The word "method" appears in some lines of the entries. Say how many, and give nothing but the number.

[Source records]
'''

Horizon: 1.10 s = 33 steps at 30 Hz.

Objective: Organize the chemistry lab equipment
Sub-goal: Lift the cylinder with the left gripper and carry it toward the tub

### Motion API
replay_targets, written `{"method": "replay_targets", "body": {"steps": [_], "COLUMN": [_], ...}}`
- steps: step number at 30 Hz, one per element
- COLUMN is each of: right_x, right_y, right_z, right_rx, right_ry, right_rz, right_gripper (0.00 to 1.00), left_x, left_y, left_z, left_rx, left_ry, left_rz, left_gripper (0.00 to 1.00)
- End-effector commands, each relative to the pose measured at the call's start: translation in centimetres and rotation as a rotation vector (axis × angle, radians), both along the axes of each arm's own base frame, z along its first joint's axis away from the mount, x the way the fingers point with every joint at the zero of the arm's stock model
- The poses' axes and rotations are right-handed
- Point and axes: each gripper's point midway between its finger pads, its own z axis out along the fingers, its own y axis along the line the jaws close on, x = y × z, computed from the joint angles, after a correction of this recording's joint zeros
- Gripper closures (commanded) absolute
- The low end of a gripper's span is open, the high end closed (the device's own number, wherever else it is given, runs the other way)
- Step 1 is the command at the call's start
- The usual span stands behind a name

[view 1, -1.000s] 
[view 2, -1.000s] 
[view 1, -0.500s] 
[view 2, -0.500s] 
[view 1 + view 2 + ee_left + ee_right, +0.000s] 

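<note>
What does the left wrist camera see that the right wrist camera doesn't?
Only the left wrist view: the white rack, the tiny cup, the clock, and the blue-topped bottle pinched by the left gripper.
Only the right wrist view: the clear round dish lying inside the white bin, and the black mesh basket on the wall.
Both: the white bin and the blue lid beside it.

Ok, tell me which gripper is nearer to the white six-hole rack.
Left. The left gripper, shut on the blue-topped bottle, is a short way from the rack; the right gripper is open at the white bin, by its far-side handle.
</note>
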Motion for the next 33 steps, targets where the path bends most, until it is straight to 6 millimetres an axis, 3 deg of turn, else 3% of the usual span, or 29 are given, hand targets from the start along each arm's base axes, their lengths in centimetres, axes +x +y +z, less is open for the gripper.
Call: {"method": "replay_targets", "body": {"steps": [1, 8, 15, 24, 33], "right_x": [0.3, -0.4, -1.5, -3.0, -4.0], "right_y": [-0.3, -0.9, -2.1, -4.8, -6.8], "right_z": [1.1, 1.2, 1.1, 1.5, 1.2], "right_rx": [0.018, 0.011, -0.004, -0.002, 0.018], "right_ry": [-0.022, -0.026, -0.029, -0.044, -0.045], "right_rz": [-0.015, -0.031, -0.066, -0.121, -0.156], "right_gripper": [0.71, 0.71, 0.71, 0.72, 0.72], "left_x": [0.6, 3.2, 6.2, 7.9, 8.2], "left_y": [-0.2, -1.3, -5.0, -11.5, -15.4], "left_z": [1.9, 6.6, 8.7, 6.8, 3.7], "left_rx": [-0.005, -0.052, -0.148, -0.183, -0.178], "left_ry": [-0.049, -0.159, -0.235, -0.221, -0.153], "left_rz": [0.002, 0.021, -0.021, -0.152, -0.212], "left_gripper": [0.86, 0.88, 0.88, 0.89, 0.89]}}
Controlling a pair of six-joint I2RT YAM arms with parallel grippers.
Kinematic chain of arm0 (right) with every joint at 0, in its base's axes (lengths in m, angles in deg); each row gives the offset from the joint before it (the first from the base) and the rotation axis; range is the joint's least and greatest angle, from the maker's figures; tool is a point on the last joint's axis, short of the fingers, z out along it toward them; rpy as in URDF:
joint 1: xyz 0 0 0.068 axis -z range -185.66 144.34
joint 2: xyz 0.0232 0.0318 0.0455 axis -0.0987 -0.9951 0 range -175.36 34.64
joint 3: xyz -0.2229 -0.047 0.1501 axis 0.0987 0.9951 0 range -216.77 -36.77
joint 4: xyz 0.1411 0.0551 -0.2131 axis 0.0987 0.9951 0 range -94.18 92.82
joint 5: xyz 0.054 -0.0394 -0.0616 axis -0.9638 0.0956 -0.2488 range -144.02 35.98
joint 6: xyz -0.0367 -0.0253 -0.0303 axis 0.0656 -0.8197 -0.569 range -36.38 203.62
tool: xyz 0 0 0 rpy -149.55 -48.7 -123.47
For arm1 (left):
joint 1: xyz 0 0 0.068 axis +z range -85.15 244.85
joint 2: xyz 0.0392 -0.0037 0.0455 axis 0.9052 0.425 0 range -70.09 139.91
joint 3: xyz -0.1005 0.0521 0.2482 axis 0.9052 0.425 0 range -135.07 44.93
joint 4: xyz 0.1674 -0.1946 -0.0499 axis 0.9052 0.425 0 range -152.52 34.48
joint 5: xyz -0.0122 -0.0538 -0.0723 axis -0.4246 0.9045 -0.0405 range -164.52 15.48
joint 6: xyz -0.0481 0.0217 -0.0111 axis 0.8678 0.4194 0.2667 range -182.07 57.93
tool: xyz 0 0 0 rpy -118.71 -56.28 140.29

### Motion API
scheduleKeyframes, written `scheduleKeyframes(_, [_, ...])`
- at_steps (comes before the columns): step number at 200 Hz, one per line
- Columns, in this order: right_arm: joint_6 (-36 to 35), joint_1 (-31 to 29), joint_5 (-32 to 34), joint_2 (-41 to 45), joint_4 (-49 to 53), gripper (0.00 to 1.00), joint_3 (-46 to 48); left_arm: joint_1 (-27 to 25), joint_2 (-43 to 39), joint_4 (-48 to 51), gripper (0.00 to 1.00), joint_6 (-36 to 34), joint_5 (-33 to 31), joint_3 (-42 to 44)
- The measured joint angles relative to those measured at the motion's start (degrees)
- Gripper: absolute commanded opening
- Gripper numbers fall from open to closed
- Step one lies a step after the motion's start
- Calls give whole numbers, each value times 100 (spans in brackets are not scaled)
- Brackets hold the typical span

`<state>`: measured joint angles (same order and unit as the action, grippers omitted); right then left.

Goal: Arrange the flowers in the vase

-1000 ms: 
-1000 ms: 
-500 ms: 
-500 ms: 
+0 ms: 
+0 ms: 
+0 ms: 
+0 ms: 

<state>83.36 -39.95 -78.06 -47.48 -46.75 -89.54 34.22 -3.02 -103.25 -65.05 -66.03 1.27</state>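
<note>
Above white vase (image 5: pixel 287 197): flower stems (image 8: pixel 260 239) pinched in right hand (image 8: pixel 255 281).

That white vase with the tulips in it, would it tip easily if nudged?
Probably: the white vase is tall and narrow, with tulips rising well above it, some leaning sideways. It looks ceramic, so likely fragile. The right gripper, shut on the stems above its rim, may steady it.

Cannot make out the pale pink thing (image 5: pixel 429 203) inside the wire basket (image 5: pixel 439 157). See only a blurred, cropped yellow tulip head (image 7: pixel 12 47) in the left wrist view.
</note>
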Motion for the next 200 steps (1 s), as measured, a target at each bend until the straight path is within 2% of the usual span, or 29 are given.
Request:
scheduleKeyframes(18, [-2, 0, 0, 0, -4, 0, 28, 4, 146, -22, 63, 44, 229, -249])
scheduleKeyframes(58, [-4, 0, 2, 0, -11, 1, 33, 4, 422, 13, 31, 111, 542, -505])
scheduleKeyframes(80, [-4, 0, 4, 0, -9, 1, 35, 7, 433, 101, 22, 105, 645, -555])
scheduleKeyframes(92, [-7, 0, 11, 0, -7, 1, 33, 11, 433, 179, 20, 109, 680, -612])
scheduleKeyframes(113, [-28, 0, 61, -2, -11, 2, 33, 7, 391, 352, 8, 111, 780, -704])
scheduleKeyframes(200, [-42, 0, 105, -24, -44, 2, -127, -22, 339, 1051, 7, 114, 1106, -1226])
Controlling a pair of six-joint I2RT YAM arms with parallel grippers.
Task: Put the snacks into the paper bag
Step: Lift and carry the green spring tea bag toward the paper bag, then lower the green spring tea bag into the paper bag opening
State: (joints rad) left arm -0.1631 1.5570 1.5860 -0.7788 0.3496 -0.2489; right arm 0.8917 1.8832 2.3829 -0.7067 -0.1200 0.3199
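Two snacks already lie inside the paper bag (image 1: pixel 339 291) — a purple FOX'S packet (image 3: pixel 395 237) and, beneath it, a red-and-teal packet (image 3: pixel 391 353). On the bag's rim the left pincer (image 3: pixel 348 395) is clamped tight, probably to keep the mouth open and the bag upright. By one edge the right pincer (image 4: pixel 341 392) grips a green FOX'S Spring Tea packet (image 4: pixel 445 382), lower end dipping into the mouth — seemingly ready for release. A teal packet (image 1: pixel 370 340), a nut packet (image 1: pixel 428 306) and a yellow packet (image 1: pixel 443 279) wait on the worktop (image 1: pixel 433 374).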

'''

Exercise solution. 2